Два дня спустя, часов около десяти вечера, Нагорские и Басаргин кончили пить чай, как вдруг из кухни донеслись шум и крики.
Дамы в испуге вскочили, а через минуту в столовую влетели кухарка и портниха. Обе они, мертвенно‑бледные от ужаса, размахивая руками, кинулись к генеральше.
– Убил!.. Убил!.. – вопили они.
– Кто кого убил? – спросила испуганная Нагорская.
– Викентий… Настю убил! – прокричала кухарка.
Кира еще раньше, не дожидаясь ответа, бросилась в кухню, а мать и жених последовали за ней. Страшная картина представилась их глазам.
На полу ничком в луже крови лежала Настя, дверь на черную лестницу была открыта настежь, а на площадке дворник и еще кто‑то держали бледного, как мертвец, человека. Он был взъерошен, растерзан, глаза точно налиты кровью, и на него страшно было смотреть: платье и руки в крови. Это и был лакей из трактира. Увидав господ, он дико крикнул:
– Зачем она меня обманула?! В Сибирь поеду.
Кира упала в обморок.
Придя в себя, она увидела, что лежит на диване в кабинете. Мать терла ей одеколоном виски и руки, Алексей Аркадьевич, нагнувшись над ней, давал нюхать английскую соль.
– Ах, дорогая, как ты нас напугала, – сказала генеральша, целуя дочь. – Твои нервы не выдержали этого ужасного зрелища.
– Настя убита?.. Какое чудовище этот Викентий, – пробормотала с дрожью в голосе Кира.
– Нет, нет! Успокойся, она не убита. Сейчас был доктор и сказал, что рана хотя и опасная, но не смертельная.
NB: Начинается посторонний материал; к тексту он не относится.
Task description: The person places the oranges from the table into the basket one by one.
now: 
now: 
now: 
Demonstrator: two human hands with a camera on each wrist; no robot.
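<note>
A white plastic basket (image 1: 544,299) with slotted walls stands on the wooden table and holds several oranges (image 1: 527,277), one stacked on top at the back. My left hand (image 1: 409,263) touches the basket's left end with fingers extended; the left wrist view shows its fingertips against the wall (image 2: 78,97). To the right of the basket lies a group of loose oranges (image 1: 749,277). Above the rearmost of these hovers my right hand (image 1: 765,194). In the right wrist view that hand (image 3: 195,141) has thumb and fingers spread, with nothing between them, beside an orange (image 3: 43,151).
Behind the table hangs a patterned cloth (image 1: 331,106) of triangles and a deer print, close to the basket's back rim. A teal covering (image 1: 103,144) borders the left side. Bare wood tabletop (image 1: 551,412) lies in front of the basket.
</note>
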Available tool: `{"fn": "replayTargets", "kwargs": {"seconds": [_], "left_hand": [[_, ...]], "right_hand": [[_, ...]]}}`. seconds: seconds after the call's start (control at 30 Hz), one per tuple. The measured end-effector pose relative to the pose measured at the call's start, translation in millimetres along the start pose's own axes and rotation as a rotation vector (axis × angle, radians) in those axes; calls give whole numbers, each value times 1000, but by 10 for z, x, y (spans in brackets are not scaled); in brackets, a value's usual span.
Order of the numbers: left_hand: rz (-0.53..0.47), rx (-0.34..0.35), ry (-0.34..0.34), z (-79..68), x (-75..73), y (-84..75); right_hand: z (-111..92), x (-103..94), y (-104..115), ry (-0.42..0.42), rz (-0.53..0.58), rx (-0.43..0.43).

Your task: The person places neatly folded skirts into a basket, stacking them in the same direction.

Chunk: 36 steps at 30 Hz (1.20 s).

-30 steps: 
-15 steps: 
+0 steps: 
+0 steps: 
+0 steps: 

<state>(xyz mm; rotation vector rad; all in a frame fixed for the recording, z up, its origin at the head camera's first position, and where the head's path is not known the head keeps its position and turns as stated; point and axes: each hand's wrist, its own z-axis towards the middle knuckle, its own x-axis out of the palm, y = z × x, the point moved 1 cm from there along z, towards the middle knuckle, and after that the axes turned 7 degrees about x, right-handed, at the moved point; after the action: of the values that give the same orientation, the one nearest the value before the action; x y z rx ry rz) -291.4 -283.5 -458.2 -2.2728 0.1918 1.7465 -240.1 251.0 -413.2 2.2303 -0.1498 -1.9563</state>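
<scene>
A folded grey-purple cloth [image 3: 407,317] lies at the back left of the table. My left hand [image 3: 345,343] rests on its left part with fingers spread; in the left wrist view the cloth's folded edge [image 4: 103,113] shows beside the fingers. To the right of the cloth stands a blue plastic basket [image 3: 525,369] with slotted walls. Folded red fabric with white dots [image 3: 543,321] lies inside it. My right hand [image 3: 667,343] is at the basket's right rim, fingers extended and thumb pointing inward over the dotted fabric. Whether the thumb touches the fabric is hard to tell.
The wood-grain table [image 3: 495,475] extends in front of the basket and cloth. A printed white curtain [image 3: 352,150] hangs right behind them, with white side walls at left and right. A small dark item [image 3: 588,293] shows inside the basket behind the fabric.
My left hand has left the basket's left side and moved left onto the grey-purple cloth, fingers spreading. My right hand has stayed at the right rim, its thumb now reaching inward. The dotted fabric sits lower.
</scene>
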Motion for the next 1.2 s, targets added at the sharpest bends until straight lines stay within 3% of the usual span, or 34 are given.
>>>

Доктор надеется, что она будет жива, и Насте делают теперь первую перевязку, а затем ее отвезут в больницу, – успокаивала генеральша. – Кто мог бы предположить такую дикую страсть в простом мужике? – прибавила она, качая головой.
– Страсть остается страстью что у барина, что у мужика, Анна Антоновна. Всегда было опасно дразнить это могучее чувство, которое ослепляет и порабощает человека, – заметил Басаргин, страстно глядя на бледное и очаровательное личико невесты.
Вдруг он нагнулся и с каким‑то странным выражением прошептал:
– Кто знает, что сделаю я, если вы перестанете любить меня и предпочтете мне другого?..
– Ради Бога, Алексей Аркадьевич, не говорите про такие ужасы, – испуганно ответила Кира, отнимая руку, которую жених покрывал поцелуями, и чувствуя, как мурашки забегали по коже.
Через несколько минут Кира стала жаловаться на головную боль и изъявила желание лечь в постель. Жених уехал.
В эту ночь она не сомкнула глаз, ее охватил панический ужас.
Что она наделала? Во власть какой злой силы отдала она себя?
С дрожью вспоминала она слова Алексея Аркадьевича. Он тоже не может отвечать за себя в случае, если бы она ему изменила. Она вспомнила взгляд, сопровождавший эти его слова.
В добрых и обыкновенно откровенных глазах жениха блеснула на этот раз какая‑то дьявольская злоба, и в лицо ей пахнуло трупным запахом.
Просвещенные убеждения интеллигентной барышни, а также скептицизм, привитый воспитанием и духом времени, восставали против мысли, что черт замешан в этом деле, и в то же время было до очевидности ясно, что произошло нечто таинственное и какая‑то роковая страшная сила связала ее с невидимым и неведомым миром. Влияние этого мира она, несомненно, чувствовала, но пока не знала, до каких пор, пределов эта власть простирается.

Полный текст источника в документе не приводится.